Extracting text from PDF using latest iText from nuGet
MemoryStream pdfStream = ...
pdfStream.Position = 0;
var strategy = new LocationTextExtractionStrategy();
var reader = new PdfReader(pdfStream);
using var pdfDocument = new PdfDocument(reader);
for (int i = 1; i <= pdfDocument.GetNumberOfPages(); ++i)
{
var page = pdfDocument.GetPage(i);
var text = PdfTextExtractor.GetTextFromPage(page, strategy);
}
throw exception at GetTextFromPage():
iText.IO.Exceptions.IOException: Error at file pointer 39747. --->
iText.IO.Exceptions.IOException: '>' not expected. --- End of inner
exception stack trace --- at
iText.IO.Source.PdfTokenizer.ThrowError(String error, Object[]
messageParams) at iText.IO.Source.PdfTokenizer.NextToken() at
iText.Kernel.Pdf.Canvas.Parser.Util.PdfCanvasParser.NextValidToken()
at iText.Kernel.Pdf.Canvas.Parser.Util.PdfCanvasParser.ReadObject()
at iText.Kernel.Pdf.Canvas.Parser.Util.PdfCanvasParser.Parse(IList`1
ls) at
iText.Kernel.Pdf.Canvas.Parser.PdfCanvasProcessor.ProcessContent(Byte[]

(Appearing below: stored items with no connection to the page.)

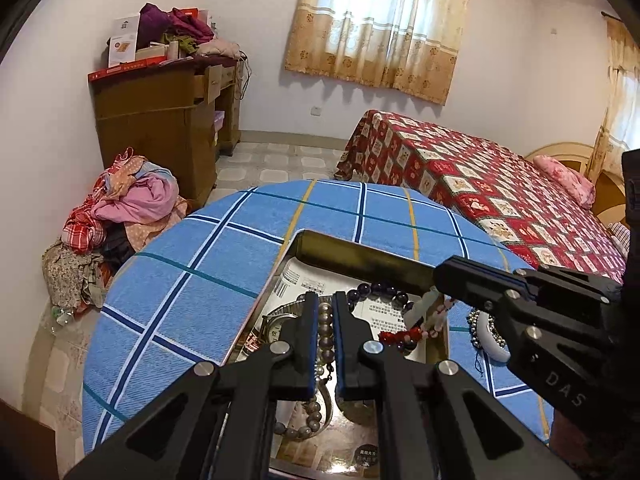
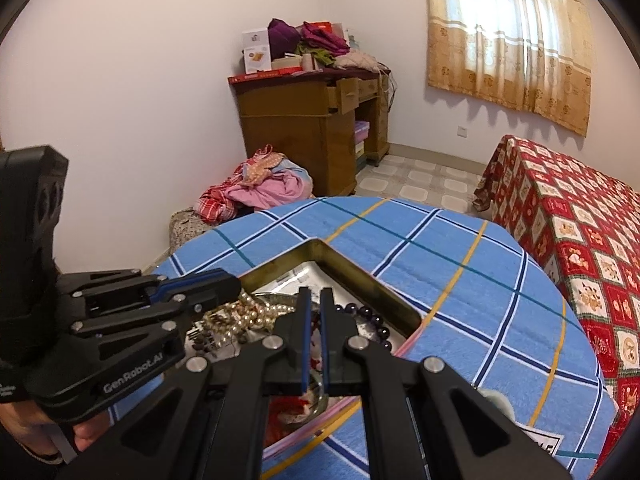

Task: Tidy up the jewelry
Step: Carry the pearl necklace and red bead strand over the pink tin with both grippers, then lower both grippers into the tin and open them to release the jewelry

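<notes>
An open metal box (image 1: 360,252) sits on a blue plaid table (image 1: 192,256). It holds a dark purple bead bracelet (image 1: 384,290), a watch (image 1: 276,330) and a pearl strand (image 2: 248,312). My left gripper (image 1: 325,300) is shut on a grey-brown bead bracelet (image 1: 325,332) over the box. My right gripper (image 2: 314,294) is nearly shut on a red bead string with a pale pendant (image 1: 424,320) above the box's right side. In the right wrist view the left gripper (image 2: 224,284) comes in from the left over the pearls.
A white curved piece and dark beads (image 1: 486,330) lie on the cloth right of the box. A bed with a red quilt (image 1: 500,196) stands to the right. A wooden desk (image 1: 160,120) and a clothes pile (image 1: 120,216) are at the back left.
</notes>
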Available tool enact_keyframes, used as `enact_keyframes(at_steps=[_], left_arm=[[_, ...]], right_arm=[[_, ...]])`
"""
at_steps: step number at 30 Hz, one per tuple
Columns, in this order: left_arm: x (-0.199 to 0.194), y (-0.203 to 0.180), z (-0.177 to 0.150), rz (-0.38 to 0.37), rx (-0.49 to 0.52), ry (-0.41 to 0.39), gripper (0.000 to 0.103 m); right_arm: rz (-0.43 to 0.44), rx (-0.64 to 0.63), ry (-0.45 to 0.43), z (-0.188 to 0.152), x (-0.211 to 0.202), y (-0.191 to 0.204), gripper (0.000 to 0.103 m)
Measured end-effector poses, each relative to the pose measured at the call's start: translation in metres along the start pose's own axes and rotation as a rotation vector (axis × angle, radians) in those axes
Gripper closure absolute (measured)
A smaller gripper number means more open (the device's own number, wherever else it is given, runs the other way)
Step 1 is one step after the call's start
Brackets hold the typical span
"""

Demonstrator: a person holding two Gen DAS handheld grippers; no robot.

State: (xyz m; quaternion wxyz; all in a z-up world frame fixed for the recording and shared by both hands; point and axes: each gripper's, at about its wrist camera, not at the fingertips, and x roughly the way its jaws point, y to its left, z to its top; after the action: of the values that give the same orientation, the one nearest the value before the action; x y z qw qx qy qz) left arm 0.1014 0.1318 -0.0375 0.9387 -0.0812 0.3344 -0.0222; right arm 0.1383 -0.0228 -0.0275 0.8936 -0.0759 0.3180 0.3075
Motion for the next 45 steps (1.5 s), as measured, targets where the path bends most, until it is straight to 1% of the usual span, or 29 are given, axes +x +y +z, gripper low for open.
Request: enact_keyframes(at_steps=[9,16,24,41,43,45], left_arm=[[0.012,-0.004,-0.006,0.004,0.023,0.029,0.097],[0.018,-0.008,-0.013,0.059,0.071,0.045,0.097],[0.019,-0.003,-0.015,0.057,0.051,0.060,0.097],[0.018,-0.002,-0.017,0.074,0.043,0.069,0.097],[0.017,-0.002,-0.017,0.060,0.037,0.063,0.096],[0.014,-0.002,-0.016,0.056,0.032,0.053,0.094]], right_arm=[[-0.022,0.017,0.020,-0.006,0.014,-0.004,0.098],[-0.037,0.021,0.038,-0.012,0.019,-0.007,0.098],[-0.051,0.015,0.066,-0.021,0.024,-0.006,0.098],[-0.050,-0.003,0.085,-0.030,0.027,0.000,0.098],[-0.057,-0.007,0.085,-0.029,0.028,0.000,0.097],[-0.065,-0.005,0.084,-0.030,0.027,-0.001,0.088]])
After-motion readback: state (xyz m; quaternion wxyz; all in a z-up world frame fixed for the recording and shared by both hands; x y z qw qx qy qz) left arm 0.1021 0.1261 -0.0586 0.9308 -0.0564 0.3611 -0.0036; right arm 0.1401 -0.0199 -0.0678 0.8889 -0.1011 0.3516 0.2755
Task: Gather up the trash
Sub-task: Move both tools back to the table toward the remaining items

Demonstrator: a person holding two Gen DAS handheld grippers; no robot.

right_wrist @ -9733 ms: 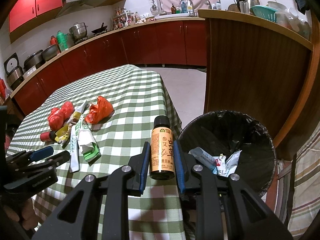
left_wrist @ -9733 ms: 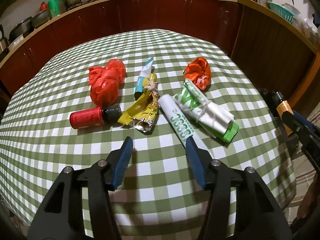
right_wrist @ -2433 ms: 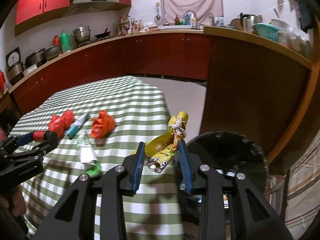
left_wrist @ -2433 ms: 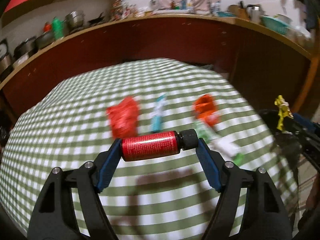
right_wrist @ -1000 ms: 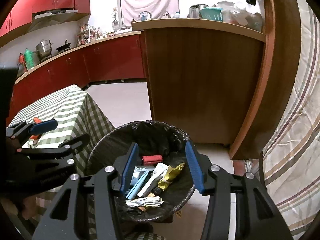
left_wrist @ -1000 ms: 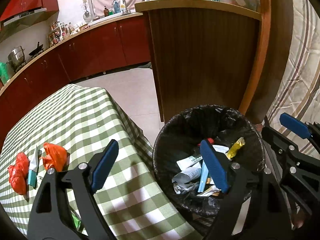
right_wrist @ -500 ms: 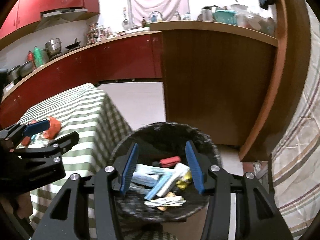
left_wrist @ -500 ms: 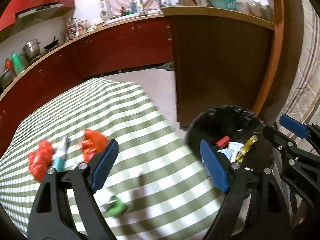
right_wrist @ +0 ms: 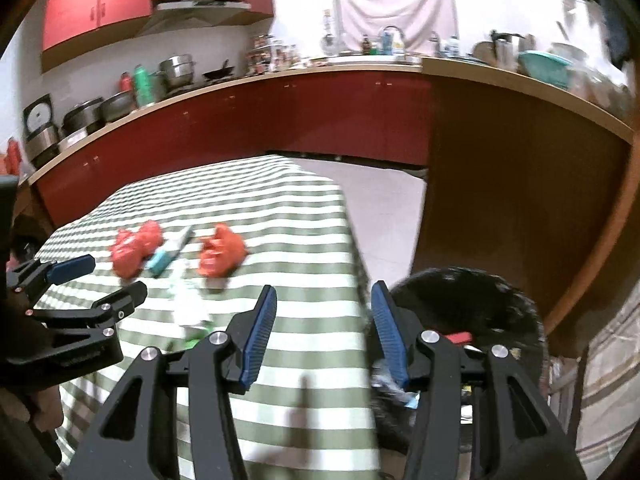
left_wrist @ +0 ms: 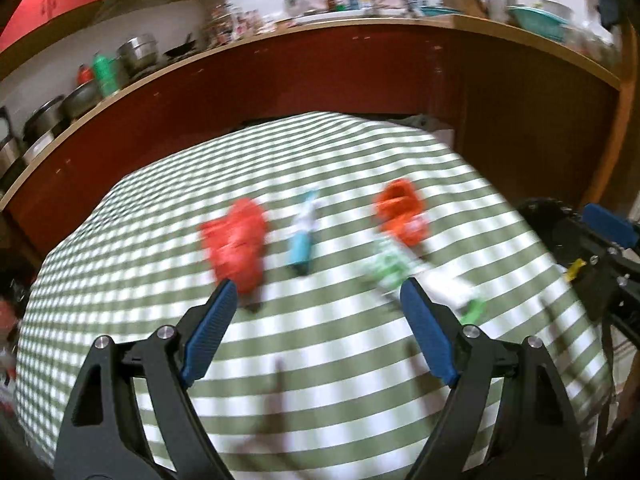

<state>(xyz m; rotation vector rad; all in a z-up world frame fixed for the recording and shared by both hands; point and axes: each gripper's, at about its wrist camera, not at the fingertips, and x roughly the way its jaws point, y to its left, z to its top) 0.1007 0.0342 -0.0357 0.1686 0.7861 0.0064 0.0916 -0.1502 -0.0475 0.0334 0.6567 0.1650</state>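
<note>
Both my claws, left and right, gape empty over the green-checked counter. Next pick: crumpled red plastic bag at eleven o'clock.

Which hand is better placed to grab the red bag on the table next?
Probably left: the open left gripper faces the red bag; the right gripper sits by the bin.

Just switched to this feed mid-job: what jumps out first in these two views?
The bright trash on the green checked tablecloth: a crumpled red bag, a teal tube beside it, an orange bag and a green-and-white packet nearest the cameras. Both the left gripper and the right gripper are empty, jaws apart. The black-lined bin stands off the table's right edge.
</note>
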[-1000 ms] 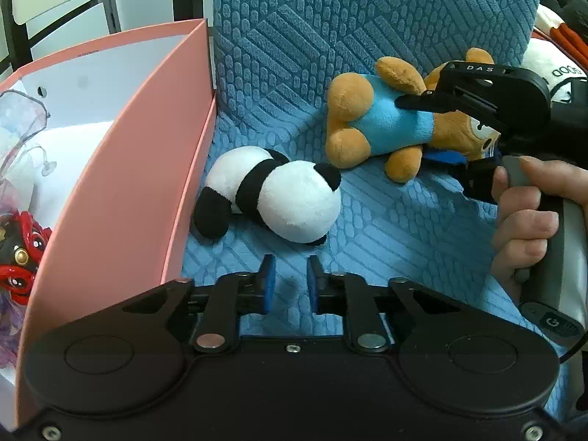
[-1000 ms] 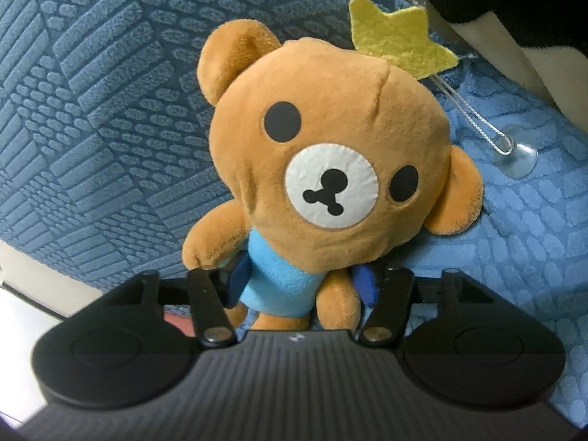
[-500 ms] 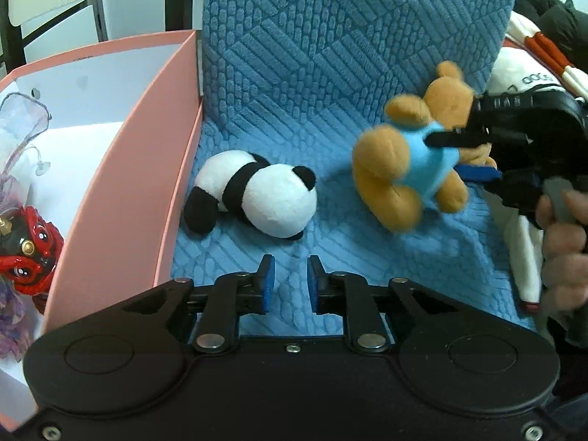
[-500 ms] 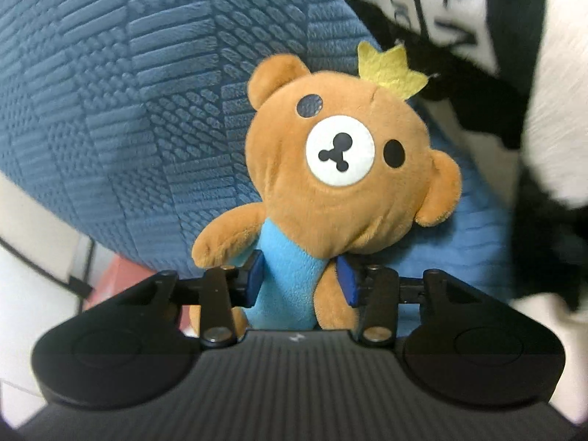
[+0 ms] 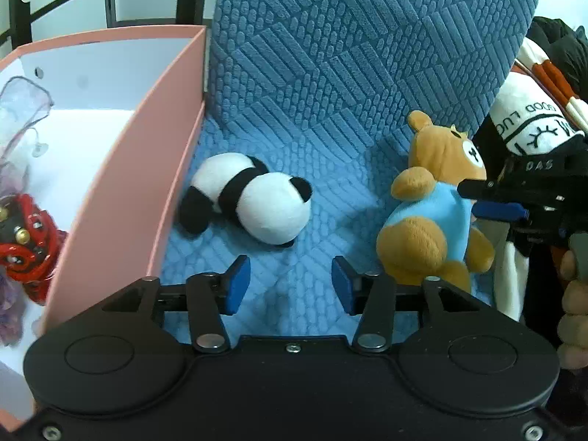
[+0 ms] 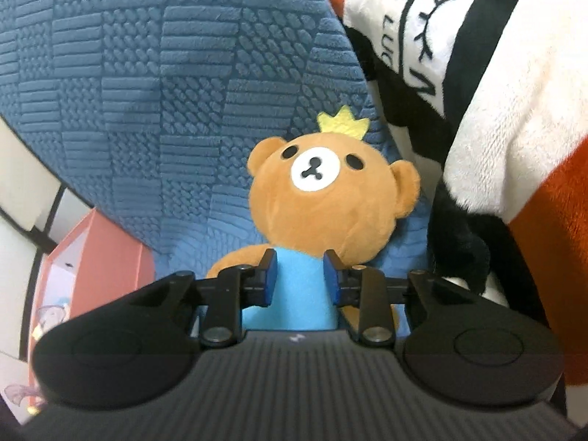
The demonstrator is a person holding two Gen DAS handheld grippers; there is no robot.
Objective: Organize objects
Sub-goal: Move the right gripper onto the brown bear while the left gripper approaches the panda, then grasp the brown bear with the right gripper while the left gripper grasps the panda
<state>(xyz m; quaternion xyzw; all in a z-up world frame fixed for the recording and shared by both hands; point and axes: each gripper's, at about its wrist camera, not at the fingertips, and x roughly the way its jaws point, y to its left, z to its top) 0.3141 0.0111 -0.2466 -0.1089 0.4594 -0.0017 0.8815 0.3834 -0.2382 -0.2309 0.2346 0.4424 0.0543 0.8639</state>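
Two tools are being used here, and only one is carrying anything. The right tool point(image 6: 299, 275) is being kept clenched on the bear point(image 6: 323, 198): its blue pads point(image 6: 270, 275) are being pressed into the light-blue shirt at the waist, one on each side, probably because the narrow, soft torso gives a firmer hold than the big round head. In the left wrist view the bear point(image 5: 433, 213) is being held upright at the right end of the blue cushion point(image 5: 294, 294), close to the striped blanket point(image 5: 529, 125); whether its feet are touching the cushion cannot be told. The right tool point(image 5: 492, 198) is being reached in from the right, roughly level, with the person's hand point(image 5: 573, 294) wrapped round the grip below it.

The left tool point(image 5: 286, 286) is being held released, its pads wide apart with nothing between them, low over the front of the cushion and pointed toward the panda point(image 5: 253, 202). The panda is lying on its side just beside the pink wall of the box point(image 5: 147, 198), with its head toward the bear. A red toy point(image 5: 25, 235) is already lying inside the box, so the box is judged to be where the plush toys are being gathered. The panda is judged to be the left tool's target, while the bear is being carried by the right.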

contentBytes, PdfResources resources) at
iText.Kernel.Pdf.Canvas.Parser.PdfCanvasProcessor.ProcessPageContent(PdfPage
page) at
iText.Kernel.Pdf.Canvas.Parser.PdfTextExtractor.GetTextFromPage(PdfPage
page, ITextExtractionStrategy strategy, IDictionary`2
additionalContentOperators) at
iText.Kernel.Pdf.Canvas.Parser.PdfTextExtractor.GetTextFromPage(PdfPage
page, ITextExtractionStrategy strategy)
PDF is at
https://wetransfer.com/downloads/340cd26ec3b600354b36f368ac4bf9af20240517055159/56d39d
How to extract text from this PDF ?